What lines below hold the string "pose"? Copy them all.

* [DATA BLOCK]:
----------------------------------------

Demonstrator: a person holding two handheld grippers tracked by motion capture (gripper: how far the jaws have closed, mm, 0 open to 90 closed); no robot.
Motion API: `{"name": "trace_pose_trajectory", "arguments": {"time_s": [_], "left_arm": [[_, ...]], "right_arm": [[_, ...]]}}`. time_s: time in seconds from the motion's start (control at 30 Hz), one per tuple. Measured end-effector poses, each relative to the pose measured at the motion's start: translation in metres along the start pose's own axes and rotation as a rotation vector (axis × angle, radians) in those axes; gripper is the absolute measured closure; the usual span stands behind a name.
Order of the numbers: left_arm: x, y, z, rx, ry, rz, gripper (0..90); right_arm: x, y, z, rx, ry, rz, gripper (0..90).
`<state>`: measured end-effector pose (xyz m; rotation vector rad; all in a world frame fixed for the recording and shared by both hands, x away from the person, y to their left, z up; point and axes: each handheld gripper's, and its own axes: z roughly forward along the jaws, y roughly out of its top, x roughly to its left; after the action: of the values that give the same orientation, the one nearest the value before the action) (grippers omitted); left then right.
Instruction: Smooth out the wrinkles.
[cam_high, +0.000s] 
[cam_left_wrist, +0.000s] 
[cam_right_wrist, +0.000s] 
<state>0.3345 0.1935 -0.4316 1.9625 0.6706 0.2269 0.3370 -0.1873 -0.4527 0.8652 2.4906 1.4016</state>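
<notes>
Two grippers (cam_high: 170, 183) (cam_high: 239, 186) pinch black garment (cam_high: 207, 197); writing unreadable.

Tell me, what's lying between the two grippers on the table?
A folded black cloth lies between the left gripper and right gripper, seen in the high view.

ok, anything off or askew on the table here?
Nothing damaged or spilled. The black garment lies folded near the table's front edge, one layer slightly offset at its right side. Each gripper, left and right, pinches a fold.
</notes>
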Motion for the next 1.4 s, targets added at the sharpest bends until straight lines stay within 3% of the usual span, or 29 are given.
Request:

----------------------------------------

* [OUTPUT FOR THIS EXERCISE]:
Motion API: `{"name": "trace_pose_trajectory", "arguments": {"time_s": [_], "left_arm": [[_, ...]], "right_arm": [[_, ...]]}}`. time_s: time in seconds from the motion's start (control at 30 Hz), one per tuple. Measured end-effector poses, each relative to the pose measured at the motion's start: translation in metres along the start pose's own axes and rotation as a rotation vector (axis × angle, radians) in those axes; gripper is the absolute measured closure; the usual span stands behind a name.
`<state>`: measured end-effector pose (xyz m; rotation vector rad; all in a world frame fixed for the recording and shared by both hands, x away from the person, y to their left, z up; point and axes: each handheld gripper's, and its own axes: z roughly forward along the jaws, y roughly out of its top, x roughly to its left; after the action: of the values that give the same orientation, the one nearest the value before the action) (grippers omitted); left then right.

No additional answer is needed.